— Task description —
Any picture in the range stays out of the copy; retype exactly the lines from the one with "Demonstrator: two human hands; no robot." to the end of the listing.

— Given data —
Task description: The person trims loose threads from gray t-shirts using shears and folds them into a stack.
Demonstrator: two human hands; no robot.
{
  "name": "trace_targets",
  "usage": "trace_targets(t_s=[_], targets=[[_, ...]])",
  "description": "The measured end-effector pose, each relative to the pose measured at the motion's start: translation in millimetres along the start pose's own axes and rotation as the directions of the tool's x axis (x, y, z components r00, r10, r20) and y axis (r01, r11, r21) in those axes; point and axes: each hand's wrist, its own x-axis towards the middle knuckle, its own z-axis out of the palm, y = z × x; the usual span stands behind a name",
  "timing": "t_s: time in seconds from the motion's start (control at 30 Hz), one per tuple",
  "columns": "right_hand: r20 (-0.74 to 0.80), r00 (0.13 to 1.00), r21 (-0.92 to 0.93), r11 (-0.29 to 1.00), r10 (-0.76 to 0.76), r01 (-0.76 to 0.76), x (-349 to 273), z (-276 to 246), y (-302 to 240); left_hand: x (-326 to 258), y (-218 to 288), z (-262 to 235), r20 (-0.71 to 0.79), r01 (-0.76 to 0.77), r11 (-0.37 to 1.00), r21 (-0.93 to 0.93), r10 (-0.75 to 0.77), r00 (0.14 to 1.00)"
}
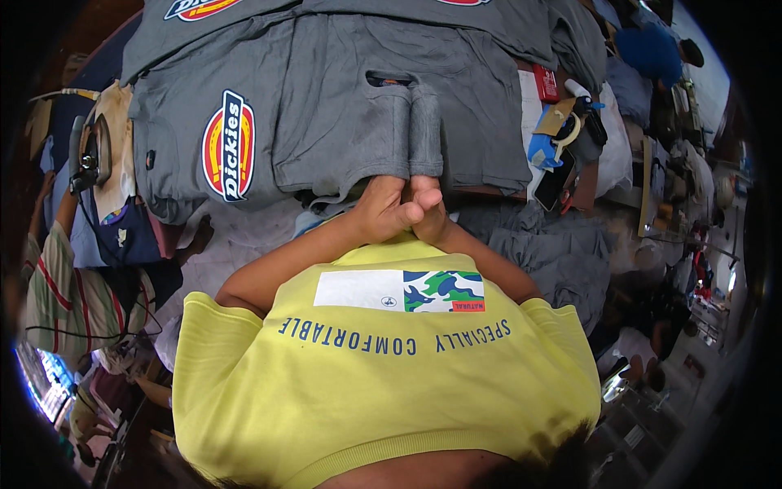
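Grey T-shirts [326, 122] lie spread in front of me, with a large red, yellow and white printed badge [229, 147] on the left of the nearest one. Two narrow grey folds of cloth, like sleeves, run toward me side by side. My left hand [384, 205] reaches up under the end of the left fold, and my right hand [429, 204] does the same at the right fold, close beside it. The fingers go out of sight beneath the cloth. Both thumbs stay outside it, stretched out and not pressing on the fabric.
To the right are a tape roll [568, 130] on a blue holder, a dark phone [554, 186] and a red box [546, 84]. At the left, a co-worker in a striped shirt [81, 289] is beside an iron [99, 151]. Crumpled grey cloth [546, 253] lies at my right.
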Motion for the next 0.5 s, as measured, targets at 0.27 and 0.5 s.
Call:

— Result of this exercise —
Demonstrator: two human hands; no robot.
{
  "name": "trace_targets",
  "usage": "trace_targets(t_s=[_], targets=[[_, ...]])",
  "description": "The measured end-effector pose, each relative to the pose measured at the motion's start: translation in millimetres along the start pose's own axes and rotation as the directions of the tool's x axis (x, y, z components r00, r10, r20) and y axis (r01, r11, r21) in those axes; point and axes: each hand's wrist, its own x-axis towards the middle knuckle, its own z-axis out of the palm, y = z × x; the usual span stands behind a name",
  "timing": "t_s: time in seconds from the motion's start (control at 30 Hz), one per tuple",
  "columns": "right_hand: r20 (-0.74 to 0.80), r00 (0.13 to 1.00), r21 (-0.92 to 0.93), r11 (-0.29 to 1.00), r10 (-0.76 to 0.76), r01 (-0.76 to 0.76), x (-349 to 273), z (-276 to 246), y (-302 to 240); left_hand: x (-326 to 258), y (-218 to 288), z (-262 to 235), r20 (-0.71 to 0.79), r01 (-0.76 to 0.77), r11 (-0.37 to 1.00), r21 (-0.93 to 0.93), r10 (-0.75 to 0.77), r00 (0.14 to 1.00)"
}
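Grey T-shirts [326, 122] lie spread in front of me, with a large red, yellow and white printed badge [229, 147] on the left of the nearest one. Two narrow grey folds of cloth, like sleeves, run toward me side by side. My left hand [384, 205] reaches up under the end of the left fold, and my right hand [429, 204] does the same at the right fold, close beside it. The fingers go out of sight beneath the cloth. Both thumbs stay outside it, stretched out and not pressing on the fabric.
To the right are a tape roll [568, 130] on a blue holder, a dark phone [554, 186] and a red box [546, 84]. At the left, a co-worker in a striped shirt [81, 289] is beside an iron [99, 151]. Crumpled grey cloth [546, 253] lies at my right.
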Motion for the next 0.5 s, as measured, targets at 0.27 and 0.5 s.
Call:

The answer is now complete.